Снова трехсекундное молчание… странная задержка с ответом.
— Я?.. Я здесь живу.
— Где «здесь»? — Киту, наконец, становилось интересно, как в обычной жизни.
Снова странная задержка ответного сигнала…
— В Берлине.
Кое-что сходилось. «Значит, тут Земля… может, оно получилось?!» — подумал Кит с надеждой, отдавшейся волной ноющей боли во всем теле, а не только в коре головного мозга, изо всех нейронных сил оценивавшей ситуацию и старавшейся сориентироваться в реальности…
Кит попытался представить себе, как валится с Марса обратно на Землю настоящий Берлин… но у него ничего не получилось, только новая волна боли прокатилась по телу.
— А какое сегодня число? — спросил Кит.
— …Двадцать седьмое апреля.
— Сорок пятый год?
— …Да, это верная дата.
— А где мы сейчас?
— Мы находимся в метро… Нет, не совсем в метро… В двадцати метрах от выхода на дорожный путь. Здесь расположено не гражданское метро…
Интересная мысль мелькнула в аналитическом мозгу Кита: может, эта девчонка из числа тех, кто собрался смыться на Марс «зайцем», спрятавшись в каком-нибудь трюме… А может, она с той станции метро, которую они проезжали… чудом осталась в живых, когда он тут разнес весь секретный бункер вместе с этой… страшно подумать с кем! И как он сам-то остался жив?.. Видно, опять сработала какая-то защитная реакция мозга: этот вопрос тут же канул куда-то в подсознание, а вместо него возник менее интересный, но в эту минуту не менее важный: а откуда она, эта Анна, знает русский?!
— А откуда ты знаешь русский?!
Пауза уже не напрягла Кита, он успел привыкнуть.
— …Я жила определенное время в России… У меня там находятся родственники.
— А что тут было, вообще? — наконец, удосужился поинтересоваться Кит.
— …Здесь был большой поляризованный взрыв.
— Какой-какой?
— Поляризованный.
Кит не понял, какой, но расспрашивать не решился — сил выяснять технические детали пока не хватало.
— А кто-нибудь тут еще есть?
— …Здесь погибло много людей… Ты тоже был мертв.
— Я?! — легкомысленно уточнил Кит. — Что, совсем?!
— …Почти совсем. Клиническая смерть. Десять минут двадцать семь секунд. Тебя сильно ударило обломками…

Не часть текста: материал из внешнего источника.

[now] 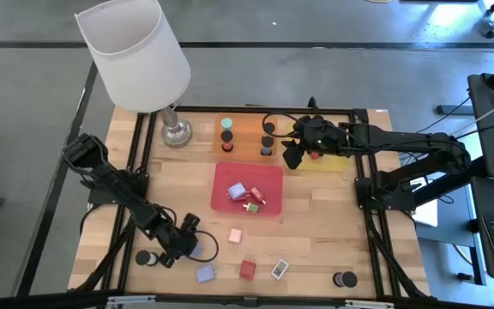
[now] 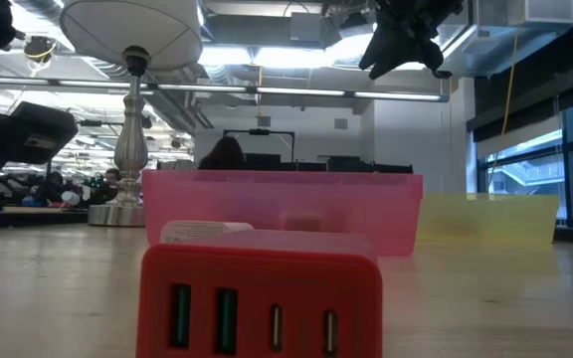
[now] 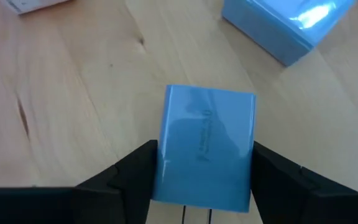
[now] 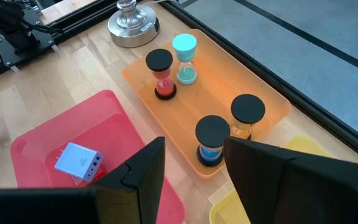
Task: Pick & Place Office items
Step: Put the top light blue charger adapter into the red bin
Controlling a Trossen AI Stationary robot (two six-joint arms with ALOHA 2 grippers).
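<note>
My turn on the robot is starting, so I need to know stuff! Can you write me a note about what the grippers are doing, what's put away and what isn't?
Left gripper: near the table's front left, shut on a blue block.
Right gripper: open, nothing between its fingers, high above the orange tray.
Done: four timers stand in the orange tray; a few blocks lie in the red tray.
Left on the table: pink block, red block, lavender block, white card, one black cylinder front left and another front right.
</note>
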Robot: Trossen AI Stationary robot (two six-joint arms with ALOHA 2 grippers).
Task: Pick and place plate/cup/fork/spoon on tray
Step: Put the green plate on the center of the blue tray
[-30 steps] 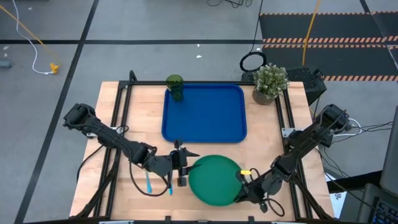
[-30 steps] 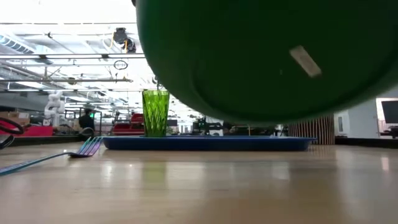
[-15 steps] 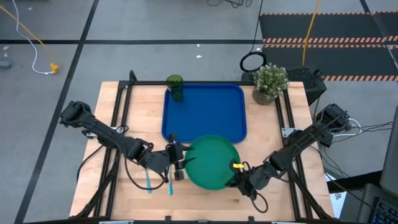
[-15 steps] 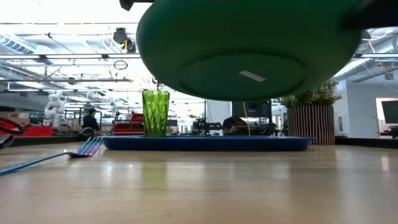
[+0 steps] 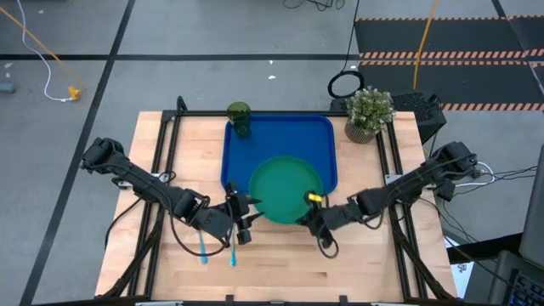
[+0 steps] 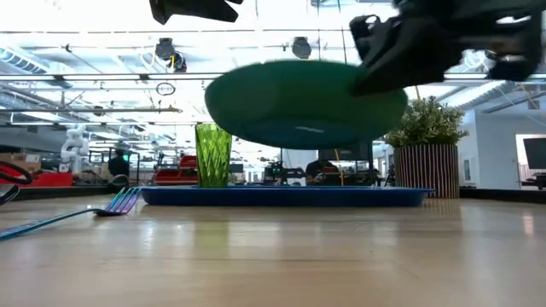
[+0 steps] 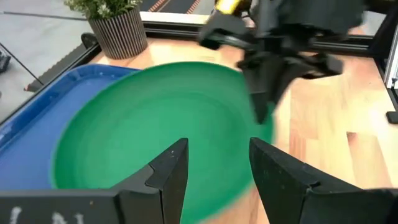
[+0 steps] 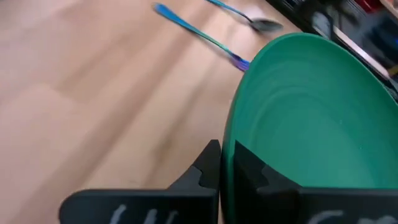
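Observation:
The green plate (image 5: 285, 189) hangs in the air over the near half of the blue tray (image 5: 280, 140); in the low view the plate (image 6: 303, 107) is clear of the tray (image 6: 286, 196). My right gripper (image 5: 313, 214) is shut on its near right rim. My left gripper (image 5: 246, 212) is open and empty, just off the plate's near left rim. The green cup (image 5: 239, 119) stands upright in the tray's far left corner. The fork (image 8: 199, 34) and the spoon (image 8: 239, 14) lie flat on the table, near left of the tray. My right gripper pinches the plate's rim (image 8: 231, 146) between its two fingers, one on the upper face and one underneath. It comes roughly level from the table's near right side. The plate is lifted clear, roughly level, and reaches out from the fingers over the tray.
A potted plant (image 5: 369, 112) stands at the table's far right corner, beside the tray. Bare wood lies on the near side of the tray and along the table's left part.
My right gripper has carried the plate from the near part of the table toward the far edge, out over the tray's near half, still lifted clear. My left gripper has gone a little toward the far edge alongside it and has stayed open.

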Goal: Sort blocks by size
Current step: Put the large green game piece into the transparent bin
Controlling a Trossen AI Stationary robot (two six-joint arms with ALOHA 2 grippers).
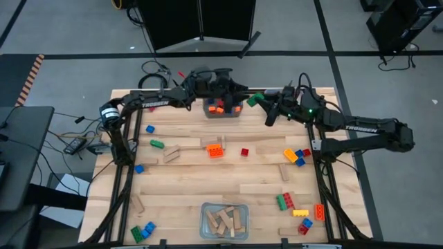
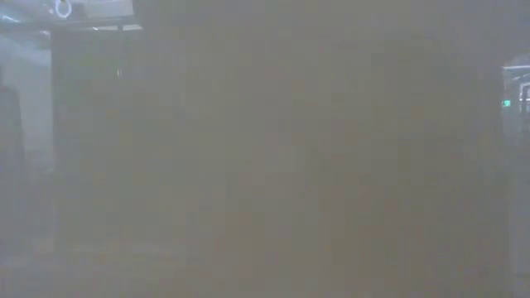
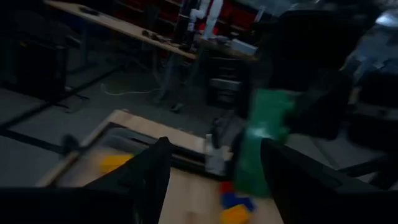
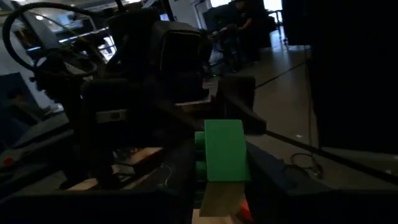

«Чё за убойная точность такая?» — подумал Кит про указанный срок его клинической смерти, но удивиться сил у него тоже пока не хватало, хотя интеллект уже работал исправно.
…И тут Кит вспомнил, что с ним было сразу после клинической смерти. И его бросило в жар. И он весь покрылся испариной… И облизал губы… И вдруг ему стало на несколько мгновений обалденно хорошо… Но он тут же взял себя в свои еще слабые руки.